“Berkatalah aku kepada mereka: “Kamu lihat kemalangan yang kita alami, yakni Yerusalem telah menjadi reruntuhan dan pintu-pintu gerbangnya telah terbakar. Mari, kita bangun kembali tembok Yerusalem, supaya kita tidak lagi dicela.”
(Nehemia 2: 17)
Pesta Demokrasi sudah berakhir dan hasilnya pun sudah diumumkan, namun pesta demokrasi tersebut menyisakan kesedihan bagi keluarga ‘Pahlawan Demokrasi’, demikian pemerintah RI menyebut para korban petugas KPPS yang meninggal setelah menjalankan tugas mulia ini.

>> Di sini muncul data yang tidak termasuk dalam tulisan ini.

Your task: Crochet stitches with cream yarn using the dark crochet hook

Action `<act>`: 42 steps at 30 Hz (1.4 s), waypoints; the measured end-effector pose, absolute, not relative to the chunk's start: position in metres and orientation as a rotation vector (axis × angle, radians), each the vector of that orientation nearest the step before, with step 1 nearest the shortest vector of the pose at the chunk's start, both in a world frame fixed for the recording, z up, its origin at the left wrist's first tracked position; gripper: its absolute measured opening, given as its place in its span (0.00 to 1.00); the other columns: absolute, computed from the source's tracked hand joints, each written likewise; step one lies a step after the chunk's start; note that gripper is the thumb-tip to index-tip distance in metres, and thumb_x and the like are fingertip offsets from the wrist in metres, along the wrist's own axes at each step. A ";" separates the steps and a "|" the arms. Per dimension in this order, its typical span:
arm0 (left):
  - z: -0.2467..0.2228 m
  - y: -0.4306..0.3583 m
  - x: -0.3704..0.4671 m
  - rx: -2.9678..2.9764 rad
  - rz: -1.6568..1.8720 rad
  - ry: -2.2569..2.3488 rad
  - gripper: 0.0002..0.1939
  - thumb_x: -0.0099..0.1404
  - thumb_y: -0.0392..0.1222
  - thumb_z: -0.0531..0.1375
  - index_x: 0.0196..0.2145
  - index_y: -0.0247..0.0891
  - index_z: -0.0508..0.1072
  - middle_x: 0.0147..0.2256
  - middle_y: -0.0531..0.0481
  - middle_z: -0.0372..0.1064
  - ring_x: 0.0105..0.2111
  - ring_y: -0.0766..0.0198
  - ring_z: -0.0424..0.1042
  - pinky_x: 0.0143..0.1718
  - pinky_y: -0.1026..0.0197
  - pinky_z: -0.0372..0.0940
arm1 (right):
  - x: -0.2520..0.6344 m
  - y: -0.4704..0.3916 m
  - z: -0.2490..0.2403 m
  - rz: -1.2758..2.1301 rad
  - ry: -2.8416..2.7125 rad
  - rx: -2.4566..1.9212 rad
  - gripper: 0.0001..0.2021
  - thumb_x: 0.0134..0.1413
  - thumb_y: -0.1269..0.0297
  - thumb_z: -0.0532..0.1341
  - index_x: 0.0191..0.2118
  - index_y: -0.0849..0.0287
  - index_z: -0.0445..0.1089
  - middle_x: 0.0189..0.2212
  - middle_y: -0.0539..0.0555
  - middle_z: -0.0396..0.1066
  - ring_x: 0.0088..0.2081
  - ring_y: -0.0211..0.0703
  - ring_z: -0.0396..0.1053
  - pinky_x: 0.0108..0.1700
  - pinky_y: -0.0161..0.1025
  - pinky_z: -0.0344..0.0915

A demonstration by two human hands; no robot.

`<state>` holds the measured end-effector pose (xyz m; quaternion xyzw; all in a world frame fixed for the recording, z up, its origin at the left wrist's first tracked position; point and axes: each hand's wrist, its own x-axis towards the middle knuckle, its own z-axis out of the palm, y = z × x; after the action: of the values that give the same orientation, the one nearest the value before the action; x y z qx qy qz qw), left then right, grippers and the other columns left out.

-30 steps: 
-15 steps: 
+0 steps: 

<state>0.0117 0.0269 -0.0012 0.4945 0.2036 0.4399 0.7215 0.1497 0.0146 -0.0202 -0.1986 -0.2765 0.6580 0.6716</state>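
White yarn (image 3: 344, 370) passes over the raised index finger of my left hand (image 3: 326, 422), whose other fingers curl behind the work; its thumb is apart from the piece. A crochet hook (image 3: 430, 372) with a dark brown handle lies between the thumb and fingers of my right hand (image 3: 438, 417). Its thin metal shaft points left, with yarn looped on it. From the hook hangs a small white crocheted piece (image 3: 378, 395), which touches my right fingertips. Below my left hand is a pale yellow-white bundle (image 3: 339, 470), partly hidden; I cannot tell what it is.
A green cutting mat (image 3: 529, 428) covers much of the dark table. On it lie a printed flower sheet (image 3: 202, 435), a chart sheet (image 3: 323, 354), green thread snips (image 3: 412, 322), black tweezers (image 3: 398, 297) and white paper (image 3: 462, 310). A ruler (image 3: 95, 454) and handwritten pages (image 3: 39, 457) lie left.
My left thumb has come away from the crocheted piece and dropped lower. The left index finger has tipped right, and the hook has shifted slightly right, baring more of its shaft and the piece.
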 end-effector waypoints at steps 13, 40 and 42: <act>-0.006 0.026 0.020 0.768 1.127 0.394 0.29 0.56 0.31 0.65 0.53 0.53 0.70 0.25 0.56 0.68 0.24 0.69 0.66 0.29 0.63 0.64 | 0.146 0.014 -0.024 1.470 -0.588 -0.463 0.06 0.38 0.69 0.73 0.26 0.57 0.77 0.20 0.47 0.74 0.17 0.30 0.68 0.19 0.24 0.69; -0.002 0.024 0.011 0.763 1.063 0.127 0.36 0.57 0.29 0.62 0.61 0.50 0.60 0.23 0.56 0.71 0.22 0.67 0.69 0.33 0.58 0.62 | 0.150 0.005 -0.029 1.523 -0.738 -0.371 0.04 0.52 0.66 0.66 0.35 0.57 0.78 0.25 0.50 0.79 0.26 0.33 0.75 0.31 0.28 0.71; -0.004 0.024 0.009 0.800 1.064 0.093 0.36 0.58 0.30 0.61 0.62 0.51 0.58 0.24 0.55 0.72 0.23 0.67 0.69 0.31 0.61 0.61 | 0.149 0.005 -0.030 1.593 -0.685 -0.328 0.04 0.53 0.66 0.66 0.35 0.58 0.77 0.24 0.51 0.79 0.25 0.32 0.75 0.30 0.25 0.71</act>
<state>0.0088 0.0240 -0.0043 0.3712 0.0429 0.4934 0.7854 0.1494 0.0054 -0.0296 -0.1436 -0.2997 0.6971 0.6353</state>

Saya pun ikut merasakan kelelahan pada saat bertugas sebagai petugas KPPS. Ketika hasil Pemilu tersebut diumumkan, ada perasaan lega dan bangga sudah ikut bersumbangsih dalam menyukseskan pelaksanaan Pemilu di bumi pertiwi ini. Tapi sungguh di luar dugaan bahwa pengumuman hasil pesta demokrasi tersebut mengundang reaksi dari beberapa kelompok orang yang merasa tidak puas dengan hasil Pemilu. Sungguh menyedihkan ketika bangsa yang sedang berproses memperbaiki diri ini, harus menerima kenyataan bahwa demokrasi belum berjalan secara utuh di negeri ini. Masih begitu banyak kepentingan kelompok atau golongan yang berperan ketimbang kepentingan rakyat.
Peristiwa 21 – 22 Mei 2019 yang lalu merupakan bukti nyata bahwa demokrasi belum berjalan secara utuh di bumi Indonesia ini. Beberapa kelompok kepentingan yang menyerang petugas dan melakukan pengrusakan fasilitas umum, menggambarkan bahwa proses demokrasi yang seharusnya mengedepankan kepentingan rakyat, telah terkoyak oleh ambisi, amarah dan kekuasaan beberapa kelompok kepentingan. Peristiwa ini mengingatkan saya akan kisah robohnya tembok Yerusalem pada masa pemerintahan Raja Nebukadnezar yang kemudian dibangun kembali oleh Nabi Nehemia, seperti tertulis dalam Nehemia 2: 17, “Berkatalah aku kepada mereka: “Kamu lihat kemalangan yang kita alami, yakni Yerusalem telah menjadi reruntuhan dan pintu-pintu gerbangnya telah terbakar. Mari, kita bangun kembali tembok Yerusalem, supaya kita tidak lagi dicela.”
Kesedihan Nabi Nehemia saat itu, juga sama dirasakan oleh rakyat Indonesia pada saat ini. Kedamaian yang diharapkan setelah pesta demokrasi usai serasa hanya jadi angan-angan belaka ketika ibukota ini diserang secara membabi-buta oleh para provokator. Hal ini mengakibatkan lumpuhnya perekonomian di Ibukota selama dua hari. Banyak perkantoran memilih meliburkan karyawannya karena alasan untuk menjaga keselamatan karyawannya serta disebabkan beberapa akses menuju daerah perkantoran dipenuhi oleh para demonstran. Damai yang harusnya kita rasakan bersama seolah hilang bersamaan dengan kemarahan sekelompok orang.
Biarlah peristiwa pahit dari akhir pesta demokrasi menjadi pekerjaan rumah bagi kita, sebagai bangsa, untuk terus berupaya menciptakan pesta demokrasi yang sehat. Kita pun diingatkan melalui kekisruhan yang terjadi, betapa pentingnya menjadi orang atau komunitas yang membawa damai. Biarlah setiap kita belajar meneladani hidup Kristus yang lebih dahulu mengasihi kita untuk terus membagikan cinta kasih Tuhan kepada semua orang yang kita jumpai dalam ziarah hidup kita. Kiranya kasih Kristus sendiri yang memampukan kita untuk terus menjadi pembawa damai. Soli Deo Gloria.